### Action item
Nothing below is to be printed except the lines between the line holding "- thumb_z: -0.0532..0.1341" and the line holding "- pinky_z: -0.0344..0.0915", inclusive, each exactly as it appears.

### Provided information
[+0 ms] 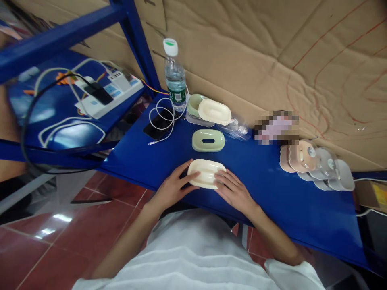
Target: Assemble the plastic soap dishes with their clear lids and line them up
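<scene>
A cream oval dish [206,169], shaped like a soap dish, sits at the front edge of the blue table with its hollow facing up. My left hand [175,183] grips its left end, thumb and fingers apart around the rim. At the other end, my right hand [234,189] holds the dish with its fingers over the rim. Just behind lies a pale green oval piece [208,141] with a dark slot in its middle. Farther back, a second cream dish [214,112] leans on a green oval container [195,104].
A water bottle [175,86] stands at the back left, beside a phone [159,125] under a coiled white cable [161,114]. Stacked pink and grey containers [302,155] are on the right. Beyond a blue frame post, a power strip [105,98] lies among cables.
</scene>
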`<control>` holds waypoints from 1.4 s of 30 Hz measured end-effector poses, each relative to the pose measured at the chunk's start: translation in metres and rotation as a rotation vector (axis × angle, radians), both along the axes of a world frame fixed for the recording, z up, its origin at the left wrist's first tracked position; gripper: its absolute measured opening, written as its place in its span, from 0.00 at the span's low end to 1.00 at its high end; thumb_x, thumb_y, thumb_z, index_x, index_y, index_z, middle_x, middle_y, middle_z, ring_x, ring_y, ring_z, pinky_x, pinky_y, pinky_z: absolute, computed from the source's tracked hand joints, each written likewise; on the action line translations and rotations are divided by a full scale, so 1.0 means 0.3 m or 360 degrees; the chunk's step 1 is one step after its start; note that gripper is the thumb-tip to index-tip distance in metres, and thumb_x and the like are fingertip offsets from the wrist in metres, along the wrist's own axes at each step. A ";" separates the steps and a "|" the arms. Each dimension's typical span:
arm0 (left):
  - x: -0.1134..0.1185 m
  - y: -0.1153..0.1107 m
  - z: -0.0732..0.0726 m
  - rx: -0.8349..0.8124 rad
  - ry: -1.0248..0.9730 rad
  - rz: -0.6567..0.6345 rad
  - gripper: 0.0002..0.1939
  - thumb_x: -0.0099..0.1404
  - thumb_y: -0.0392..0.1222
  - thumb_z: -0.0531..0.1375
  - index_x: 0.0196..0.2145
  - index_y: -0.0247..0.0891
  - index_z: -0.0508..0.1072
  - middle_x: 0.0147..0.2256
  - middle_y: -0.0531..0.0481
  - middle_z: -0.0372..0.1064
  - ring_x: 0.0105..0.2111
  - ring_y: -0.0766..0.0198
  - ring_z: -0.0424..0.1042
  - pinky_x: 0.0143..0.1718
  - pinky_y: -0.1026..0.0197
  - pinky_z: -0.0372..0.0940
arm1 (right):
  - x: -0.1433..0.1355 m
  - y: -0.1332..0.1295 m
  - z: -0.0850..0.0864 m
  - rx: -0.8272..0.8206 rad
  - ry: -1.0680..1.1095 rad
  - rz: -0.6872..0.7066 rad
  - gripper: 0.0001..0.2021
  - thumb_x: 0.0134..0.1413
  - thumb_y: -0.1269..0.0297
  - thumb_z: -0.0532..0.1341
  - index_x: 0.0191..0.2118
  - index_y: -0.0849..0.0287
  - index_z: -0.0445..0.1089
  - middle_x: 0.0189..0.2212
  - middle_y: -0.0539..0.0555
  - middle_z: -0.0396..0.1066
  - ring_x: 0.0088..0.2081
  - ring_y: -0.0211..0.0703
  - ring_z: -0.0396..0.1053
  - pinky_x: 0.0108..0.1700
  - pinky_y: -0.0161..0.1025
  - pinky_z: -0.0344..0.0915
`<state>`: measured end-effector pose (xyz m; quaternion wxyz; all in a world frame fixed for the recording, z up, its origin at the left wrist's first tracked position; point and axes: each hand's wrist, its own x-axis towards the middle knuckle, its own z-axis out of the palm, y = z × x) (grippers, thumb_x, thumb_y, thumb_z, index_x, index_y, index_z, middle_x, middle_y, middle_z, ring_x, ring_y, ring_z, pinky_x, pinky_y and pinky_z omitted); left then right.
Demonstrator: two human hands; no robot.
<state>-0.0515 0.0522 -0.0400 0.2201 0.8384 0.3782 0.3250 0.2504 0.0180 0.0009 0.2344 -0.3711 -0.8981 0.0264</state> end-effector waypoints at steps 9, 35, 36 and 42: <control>0.014 0.002 0.008 -0.0179 -0.0026 0.0078 0.39 0.74 0.51 0.67 0.76 0.53 0.57 0.74 0.43 0.60 0.72 0.50 0.65 0.71 0.44 0.68 | 0.008 0.010 -0.031 -0.0233 0.0652 -0.0129 0.10 0.71 0.66 0.66 0.54 0.52 0.78 0.53 0.56 0.82 0.60 0.51 0.78 0.68 0.59 0.73; -0.155 0.056 0.074 -0.0194 0.0115 0.0247 0.14 0.75 0.51 0.65 0.54 0.44 0.74 0.77 0.44 0.49 0.74 0.43 0.61 0.70 0.40 0.68 | 0.177 0.234 0.125 0.0006 -0.0136 -0.0438 0.19 0.75 0.63 0.60 0.67 0.52 0.72 0.61 0.58 0.78 0.63 0.55 0.74 0.69 0.56 0.66; -0.154 0.058 0.076 -0.0208 0.0118 0.0234 0.14 0.75 0.52 0.65 0.53 0.44 0.74 0.77 0.44 0.50 0.73 0.43 0.62 0.70 0.40 0.68 | 0.167 0.284 0.137 0.0023 -0.0155 -0.0445 0.19 0.75 0.63 0.59 0.67 0.52 0.72 0.62 0.58 0.77 0.64 0.55 0.73 0.69 0.56 0.66; -0.113 0.051 0.060 -0.0222 0.0120 0.0107 0.16 0.73 0.52 0.67 0.54 0.45 0.74 0.74 0.43 0.57 0.72 0.44 0.64 0.70 0.39 0.67 | 0.172 0.548 0.118 -0.0076 -0.0312 -0.0703 0.30 0.71 0.62 0.65 0.74 0.56 0.64 0.74 0.65 0.60 0.75 0.70 0.57 0.72 0.70 0.61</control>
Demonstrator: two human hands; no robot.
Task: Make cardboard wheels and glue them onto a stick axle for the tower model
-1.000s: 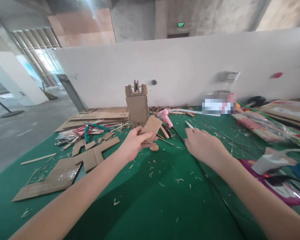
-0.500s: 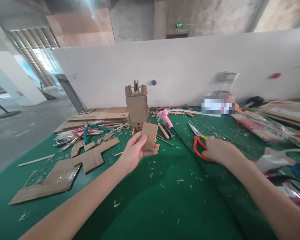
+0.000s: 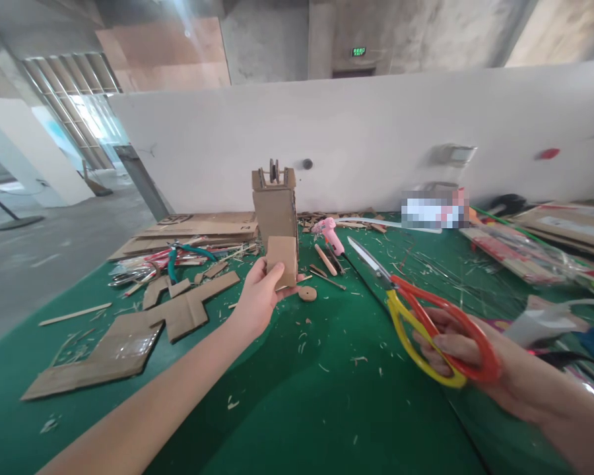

### Result
  - thumb_z: -0.0532..0.1341
  - index_x: 0.0191..0.2118
  - index_y: -0.0849..0.0287
  - index_z: -0.0445..0.1089
  - middle_x: 0.0189..0.2212
  - middle_y: -0.0539..0.0555
  - middle_z: -0.0396..0.1066
  - ring_x: 0.0088..0.2081
  - ring_y: -0.0211..0.0703
  - ring_z: -0.0396..0.1053
  - pinky_x: 0.0108..0.1700
  - pinky_y: -0.0161..0.1025
  - pinky_z: -0.0344..0.0915

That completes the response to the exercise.